Immunostaining was also performed to confirm the presence of differentiated cells in the human small intestine. It was confirmed that ELC-org contained absorptive epithelial cells (VIL), endocrine cells (CHGA), and Paneth cells (LYZ) (Fig. 3D). The expression of the tight junction marker ZO-1 was confirmed in ELC-org-mono (Fig. 3E). This supported the result of TEM observations. In ELC-org-mono, the presence of goblet cells (MUC2) was also confirmed in addition to the differentiated cells identified in ELC-org (Fig. 3F). These facts suggested that ELC-org-mono are a culture system containing epithelial cells and differentiated cells in the human small intestine.
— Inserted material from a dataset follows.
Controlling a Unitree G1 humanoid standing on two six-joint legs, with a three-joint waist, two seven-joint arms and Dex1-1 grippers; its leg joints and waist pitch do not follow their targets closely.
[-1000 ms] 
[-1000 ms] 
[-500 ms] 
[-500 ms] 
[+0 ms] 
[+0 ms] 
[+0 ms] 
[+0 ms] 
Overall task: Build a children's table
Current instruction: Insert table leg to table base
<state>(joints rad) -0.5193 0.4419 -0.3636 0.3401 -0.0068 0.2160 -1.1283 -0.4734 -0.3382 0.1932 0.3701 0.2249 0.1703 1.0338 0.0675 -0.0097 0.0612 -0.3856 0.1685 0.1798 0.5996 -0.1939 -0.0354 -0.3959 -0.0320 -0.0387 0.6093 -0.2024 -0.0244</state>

ELC-org-mono were universally applicable to pharmacokinetic studies

To confirm the pharmacokinetic functions of ELC-org-mono, we evaluated these culture systems in various ways. We found that clear drug-metabolizing activities (CYP3A4 and CES2 activities (Fig. 4A and B) and drug transport activities (P-gp, BCRP, and PEPT1 activities (Fig. 4C, D and E) were present, and that each activity was inhibited by inhibitors. Furthermore, the CYP3A4 and P-gp activities in ELC-org-mono did not change markedly even after ELC-org were successively passaged more than 50 times (Additional file 1: Fig. S4B and S4C). These results suggest that the ELC-org-mono have sufficient functionality to be used for drug metabolism and drug transport studies.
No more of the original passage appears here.